Recent press coverage concerning transparency and oversight with respect to the Paycheck Protection Program (“PPP”) has largely focused on PPP borrowers and the ability of Congress and federal inspectors general to obtain PPP borrower data from the Small Business Administration (“SBA”).  The SBA has announced that it will release certain information about the loans PPP lenders issued.  However, given limitations on the information that will be disclosed, Congress and federal inspectors general may also seek detailed PPP borrower and other information directly from lenders.  The latter scenario could lead to requests for PPP lenders to provide data and respond to pointed questions.  This memorandum outlines issues which lenders may wish to consider in anticipation of such information requests.

Treasury Secretary Steven Mnuchin surprised many on June 10, 2020, when he stated that details about PPP borrowers and their loans was “proprietary” and “confidential,” and would not be disclosed.1 This surprised many PPP borrowers because the SBA PPP loan application states that borrower information will be “automatically released.”2  However, after several congressional leaders urged the SBA to provide greater transparency, the SBA and the Treasury Department agreed on June 19, 2020, to make certain PPP loan data public.  Specifically, for PPP loans of $150,000 or more, the SBA will disclose the business names, addresses, NAICS codes, zip codes, business type, demographic data, non-profit information, jobs supported and loan amount ranges.3  The SBA estimates that this will account for nearly 75 percent of the loan dollars approved.

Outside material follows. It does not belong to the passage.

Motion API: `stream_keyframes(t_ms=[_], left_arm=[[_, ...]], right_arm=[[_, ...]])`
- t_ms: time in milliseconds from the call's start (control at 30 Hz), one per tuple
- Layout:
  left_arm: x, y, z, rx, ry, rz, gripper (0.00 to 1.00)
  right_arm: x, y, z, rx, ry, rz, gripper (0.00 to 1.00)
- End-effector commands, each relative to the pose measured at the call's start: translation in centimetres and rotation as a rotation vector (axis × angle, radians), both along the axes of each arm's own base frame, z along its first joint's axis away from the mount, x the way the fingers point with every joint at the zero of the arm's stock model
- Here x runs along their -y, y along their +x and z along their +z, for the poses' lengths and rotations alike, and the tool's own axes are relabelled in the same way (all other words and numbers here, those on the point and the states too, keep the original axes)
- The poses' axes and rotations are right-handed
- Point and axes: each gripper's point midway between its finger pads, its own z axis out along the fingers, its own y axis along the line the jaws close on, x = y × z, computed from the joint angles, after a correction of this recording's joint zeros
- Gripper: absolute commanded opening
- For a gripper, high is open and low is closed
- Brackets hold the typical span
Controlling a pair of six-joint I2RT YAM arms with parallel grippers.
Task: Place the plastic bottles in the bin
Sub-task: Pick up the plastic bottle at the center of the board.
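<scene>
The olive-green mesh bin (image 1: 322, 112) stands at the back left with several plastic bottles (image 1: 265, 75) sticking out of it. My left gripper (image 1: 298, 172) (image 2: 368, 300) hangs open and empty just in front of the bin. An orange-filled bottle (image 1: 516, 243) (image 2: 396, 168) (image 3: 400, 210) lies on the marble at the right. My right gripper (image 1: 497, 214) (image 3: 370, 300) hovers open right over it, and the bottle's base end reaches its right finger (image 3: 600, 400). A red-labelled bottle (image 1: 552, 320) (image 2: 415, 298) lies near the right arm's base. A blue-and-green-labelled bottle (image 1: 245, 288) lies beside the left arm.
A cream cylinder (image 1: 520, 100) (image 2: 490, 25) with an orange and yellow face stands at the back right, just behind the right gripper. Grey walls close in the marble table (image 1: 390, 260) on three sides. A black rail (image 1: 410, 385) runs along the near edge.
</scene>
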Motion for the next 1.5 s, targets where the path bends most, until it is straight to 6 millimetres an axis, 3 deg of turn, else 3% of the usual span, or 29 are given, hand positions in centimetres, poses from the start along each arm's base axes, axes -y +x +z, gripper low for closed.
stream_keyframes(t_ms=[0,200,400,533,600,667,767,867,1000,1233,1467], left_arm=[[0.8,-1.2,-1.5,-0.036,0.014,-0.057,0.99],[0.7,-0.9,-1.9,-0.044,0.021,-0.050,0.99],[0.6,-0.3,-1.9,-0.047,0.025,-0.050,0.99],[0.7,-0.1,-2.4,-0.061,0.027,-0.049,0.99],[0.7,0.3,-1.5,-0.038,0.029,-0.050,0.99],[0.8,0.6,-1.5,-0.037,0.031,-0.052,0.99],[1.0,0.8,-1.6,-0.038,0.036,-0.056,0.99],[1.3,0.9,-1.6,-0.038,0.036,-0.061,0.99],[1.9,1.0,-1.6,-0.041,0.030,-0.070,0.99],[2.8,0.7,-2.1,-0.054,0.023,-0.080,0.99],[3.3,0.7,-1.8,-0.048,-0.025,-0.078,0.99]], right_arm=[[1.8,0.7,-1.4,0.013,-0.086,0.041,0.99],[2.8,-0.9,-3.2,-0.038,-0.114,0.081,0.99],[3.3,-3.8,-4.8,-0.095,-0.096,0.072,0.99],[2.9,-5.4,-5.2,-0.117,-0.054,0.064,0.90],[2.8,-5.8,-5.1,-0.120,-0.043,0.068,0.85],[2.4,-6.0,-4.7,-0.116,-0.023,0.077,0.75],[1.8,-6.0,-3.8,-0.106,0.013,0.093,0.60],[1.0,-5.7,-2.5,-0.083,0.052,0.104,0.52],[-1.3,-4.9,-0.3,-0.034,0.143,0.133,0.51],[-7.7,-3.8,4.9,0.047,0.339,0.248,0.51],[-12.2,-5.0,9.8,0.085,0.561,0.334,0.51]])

While the practical effects of the SBA’s announcement remain uncertain, PPP lenders should consider how to prepare for questions and scrutiny about the criteria and the processes they used to award the loans.  Questions might come from Congress, inspectors general, regulatory agencies, law enforcement agencies, investigative journalists, or the public.  Outlined below are key areas of likely questions and potential risks lenders may wish to consider.

1.   Lenders should consider whether they have put in place systems, policies, and procedures that adequately respond to recently issued SBA regulations and guidance.

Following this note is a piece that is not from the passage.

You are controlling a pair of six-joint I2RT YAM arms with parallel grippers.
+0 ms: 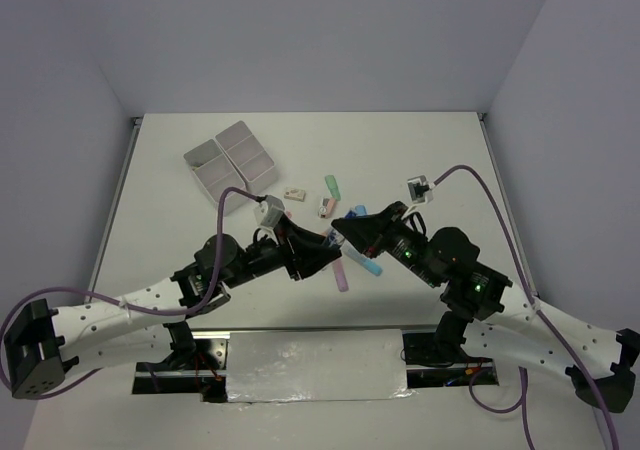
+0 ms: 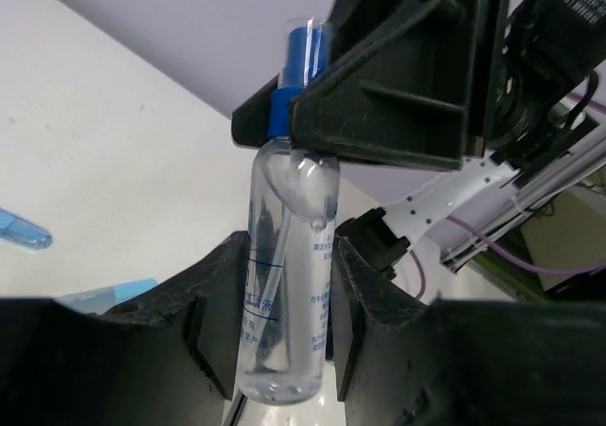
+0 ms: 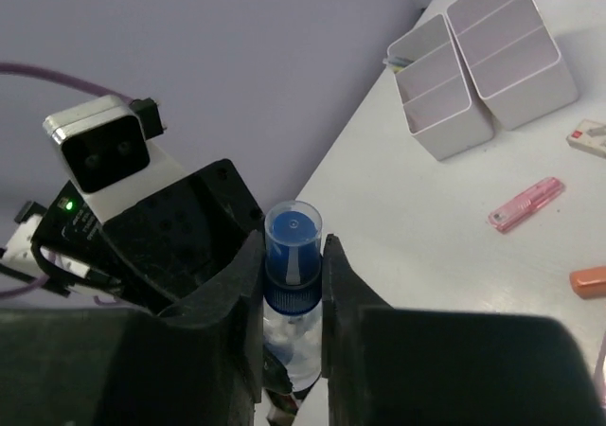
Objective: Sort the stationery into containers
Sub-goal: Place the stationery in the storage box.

Since the inception of the PPP, the SBA has issued a dozen Interim Final Rules and 48 FAQs.  Many of the rules and FAQs significantly alter lenders’ previous understandings of their responsibilities under the PPP.  Lenders should consider how effectively they have distilled the SBA’s rules and guidance into systems, policies, and procedures that are compliant with the SBA’s expectations.

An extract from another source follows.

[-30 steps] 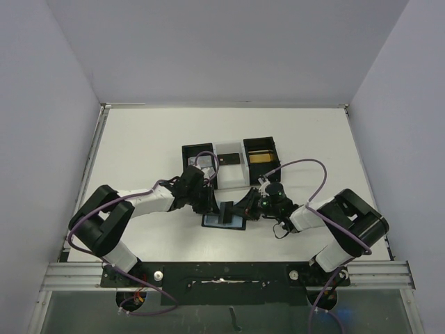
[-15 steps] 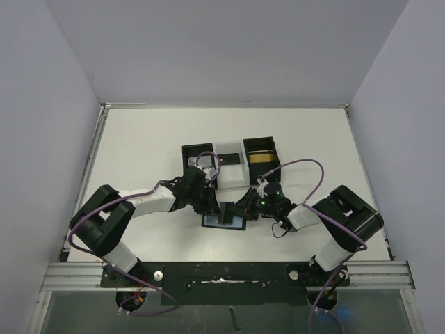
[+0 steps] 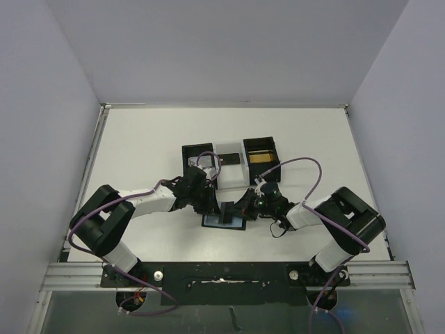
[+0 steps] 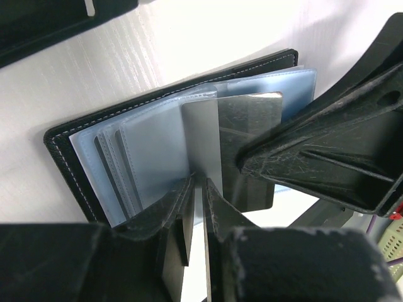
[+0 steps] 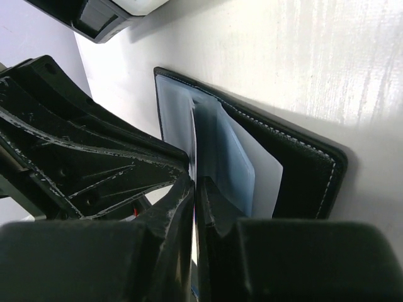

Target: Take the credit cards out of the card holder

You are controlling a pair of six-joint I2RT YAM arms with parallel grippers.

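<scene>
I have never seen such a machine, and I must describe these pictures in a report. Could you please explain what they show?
These are two robot arms bolted at the near edge of a white table. One picture looks down from above; the other two come from a small camera on each wrist, so the black shapes at their bottom are that arm's own fingers. On the table lies a black card holder, spread open, with blue-grey plastic pockets. Behind it stand open black boxes; one holds a gold-tan card. The left claw and the right claw are both shut on a thin pocket leaf standing up from the holder's middle. Whether a card sits inside it, I cannot tell.
</scene>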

In particular, lenders may wish to evaluate the SBA’s June 1, 2020 Interim Final Rule, which details the level of review that the SBA expects lenders to conduct on PPP borrowers’ applications for forgiveness.4  Lenders may also want to consider whether they carried out an appropriate level of review of PPP borrowers’ initial applications, and whether the advice lenders gave to applicants concerning PPP loan eligibility and allowable uses of loan proceeds was, and remains, correct under the SBA’s rules and guidance.

It is notable that under the latest Interim Final Rule, lender processing fees are subject to clawback if a lender has not fulfilled its obligations under the PPP regulations.5

2.   Lenders should expect questions about the locations and demographics of the PPP borrowers which they approved and what steps, if any, each lender took to ensure that PPP loans were issued to small businesses, to borrowers in underserved and rural communities, and to women- and minority-owned businesses.

From the inception of the PPP, numerous questions have arisen about whether the program was benefiting appropriate borrowers.  Public perceptions and the text of the CARES Act and SBA guidance have not always been aligned on who the “right” type of borrower is.6 As a result, lenders may face questions about how, where, and to whom they lent.

3.   Lenders should expect questions about whether they prioritized some PPP applications over others, and if so, how and why.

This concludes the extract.